Ault-Riché D, Fraley C D, Tzeng C M, Kornberg A
Department of Biochemistry, Stanford University School of Medicine, California 94305-5307, USA.
J Bacteriol. 1998 Apr;180(7):1841-7. doi: 10.1128/JB.180.7.1841-1847.1998.

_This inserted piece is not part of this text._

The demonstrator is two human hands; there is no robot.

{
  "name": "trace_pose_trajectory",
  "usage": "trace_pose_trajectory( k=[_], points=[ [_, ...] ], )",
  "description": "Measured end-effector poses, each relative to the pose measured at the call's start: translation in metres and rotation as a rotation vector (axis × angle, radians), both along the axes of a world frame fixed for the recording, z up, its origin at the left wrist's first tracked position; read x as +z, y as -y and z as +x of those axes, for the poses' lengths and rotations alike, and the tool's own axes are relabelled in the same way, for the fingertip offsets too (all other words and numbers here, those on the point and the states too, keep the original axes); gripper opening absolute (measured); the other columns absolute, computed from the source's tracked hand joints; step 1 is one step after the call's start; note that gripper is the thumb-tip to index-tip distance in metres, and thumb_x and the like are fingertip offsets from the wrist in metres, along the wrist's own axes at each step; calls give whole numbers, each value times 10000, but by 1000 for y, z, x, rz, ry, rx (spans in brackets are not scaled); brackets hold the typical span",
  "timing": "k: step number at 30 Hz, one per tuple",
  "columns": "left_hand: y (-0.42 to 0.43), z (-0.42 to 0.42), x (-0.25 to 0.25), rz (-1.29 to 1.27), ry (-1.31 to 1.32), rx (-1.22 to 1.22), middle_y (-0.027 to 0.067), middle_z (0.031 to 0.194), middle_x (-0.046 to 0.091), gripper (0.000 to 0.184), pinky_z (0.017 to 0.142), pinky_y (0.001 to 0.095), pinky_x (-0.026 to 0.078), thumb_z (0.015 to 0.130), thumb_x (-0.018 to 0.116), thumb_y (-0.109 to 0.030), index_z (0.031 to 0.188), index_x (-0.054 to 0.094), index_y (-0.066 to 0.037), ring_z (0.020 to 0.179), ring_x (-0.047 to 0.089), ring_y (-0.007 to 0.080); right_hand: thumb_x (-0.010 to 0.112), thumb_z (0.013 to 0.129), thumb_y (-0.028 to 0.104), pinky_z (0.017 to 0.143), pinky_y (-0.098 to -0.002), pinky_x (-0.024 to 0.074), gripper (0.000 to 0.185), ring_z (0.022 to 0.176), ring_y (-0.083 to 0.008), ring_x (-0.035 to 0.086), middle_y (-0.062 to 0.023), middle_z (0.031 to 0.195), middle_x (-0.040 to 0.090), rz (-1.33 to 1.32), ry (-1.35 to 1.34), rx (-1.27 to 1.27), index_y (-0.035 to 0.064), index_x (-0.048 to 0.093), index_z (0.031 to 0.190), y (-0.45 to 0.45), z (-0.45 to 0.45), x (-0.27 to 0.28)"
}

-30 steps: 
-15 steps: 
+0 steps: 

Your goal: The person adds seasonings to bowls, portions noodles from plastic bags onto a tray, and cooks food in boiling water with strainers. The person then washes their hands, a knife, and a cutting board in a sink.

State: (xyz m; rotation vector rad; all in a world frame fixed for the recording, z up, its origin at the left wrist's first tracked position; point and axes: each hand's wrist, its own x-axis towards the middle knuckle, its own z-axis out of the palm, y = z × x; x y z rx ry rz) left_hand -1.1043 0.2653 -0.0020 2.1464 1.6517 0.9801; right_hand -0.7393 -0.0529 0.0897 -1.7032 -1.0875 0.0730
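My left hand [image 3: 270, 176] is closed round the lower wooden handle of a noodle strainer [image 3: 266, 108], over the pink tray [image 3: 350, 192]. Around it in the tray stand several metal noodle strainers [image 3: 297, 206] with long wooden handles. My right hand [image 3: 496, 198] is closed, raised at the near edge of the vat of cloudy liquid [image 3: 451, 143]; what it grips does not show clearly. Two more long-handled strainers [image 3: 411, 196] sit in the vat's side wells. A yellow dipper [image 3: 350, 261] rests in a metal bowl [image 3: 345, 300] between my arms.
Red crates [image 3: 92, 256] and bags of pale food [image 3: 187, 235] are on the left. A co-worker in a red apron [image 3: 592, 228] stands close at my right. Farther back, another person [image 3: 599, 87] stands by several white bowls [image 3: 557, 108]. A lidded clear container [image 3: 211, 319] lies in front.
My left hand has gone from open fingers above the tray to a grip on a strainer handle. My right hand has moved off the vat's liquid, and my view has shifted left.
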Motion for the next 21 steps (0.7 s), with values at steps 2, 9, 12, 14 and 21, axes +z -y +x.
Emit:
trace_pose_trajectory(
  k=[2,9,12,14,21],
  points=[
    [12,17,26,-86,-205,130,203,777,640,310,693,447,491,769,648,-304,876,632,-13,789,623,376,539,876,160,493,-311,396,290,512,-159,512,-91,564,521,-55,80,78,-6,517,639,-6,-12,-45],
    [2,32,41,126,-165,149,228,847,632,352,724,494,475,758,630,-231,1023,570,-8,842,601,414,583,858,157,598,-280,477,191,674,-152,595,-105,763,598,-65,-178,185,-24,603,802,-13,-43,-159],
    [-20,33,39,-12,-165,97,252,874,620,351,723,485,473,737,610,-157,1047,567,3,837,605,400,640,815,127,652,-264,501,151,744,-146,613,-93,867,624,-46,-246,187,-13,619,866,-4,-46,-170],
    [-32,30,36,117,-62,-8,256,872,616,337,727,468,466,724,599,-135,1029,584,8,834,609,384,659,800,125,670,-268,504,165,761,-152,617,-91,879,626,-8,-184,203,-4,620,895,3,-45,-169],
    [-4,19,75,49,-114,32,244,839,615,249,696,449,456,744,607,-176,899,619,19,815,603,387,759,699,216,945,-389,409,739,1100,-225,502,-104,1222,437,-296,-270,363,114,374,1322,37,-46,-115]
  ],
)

A major impediment to understanding the biological roles of inorganic polyphosphate (polyP) has been the lack of sensitive definitive methods to extract and quantitate cellular polyP. We show that polyP recovered in extracts from cells lysed with guanidinium isothiocynate can be bound to silicate glass and quantitatively measured by a two-enzyme assay: polyP is first converted to ATP by polyP kinase, and the ATP is hydrolyzed by luciferase to generate light. This nonradioactive method can detect picomolar amounts of phosphate residues in polyP per milligram of extracted protein. A simplified procedure for preparing polyP synthesized by polyP kinase is also described. Using the new assay, we found that bacteria subjected to nutritional or osmotic stress in a rich medium or to nitrogen exhaustion had large and dynamic accumulations of polyP. By contrast, carbon exhaustion, changes in pH, temperature upshifts, and oxidative stress had no effect on polyP levels. Analysis of Escherichia coli mutants revealed that polyP accumulation depends on several regulatory genes, glnD (NtrC), rpoS, relA, and phoB.
理解无机多聚磷酸盐(polyP)生物学作用的一个主要障碍是缺乏灵敏可靠的方法来提取和定量细胞中的多聚磷酸盐。我们发现,用异硫氰酸胍裂解细胞后提取物中回收的多聚磷酸盐可与硅酸盐玻璃结合,并通过双酶测定法定量测量:多聚磷酸盐首先被多聚磷酸激酶转化为ATP,然后ATP被荧光素酶水解产生光。这种非放射性方法能够检测每毫克提取蛋白质中皮摩尔量的多聚磷酸盐中的磷酸残基。本文还描述了一种制备由多聚磷酸激酶合成的多聚磷酸盐的简化方法。使用这种新测定法,我们发现,在丰富培养基中遭受营养或渗透胁迫、或氮耗尽的细菌,其多聚磷酸盐会大量动态积累。相比之下,碳耗尽、pH值变化、温度升高和氧化应激对多聚磷酸盐水平没有影响。对大肠杆菌突变体的分析表明,多聚磷酸盐的积累取决于几个调控基因,即谷氨酰胺D(NtrC)、RNA聚合酶S、松弛因子A和磷酸调节蛋白B。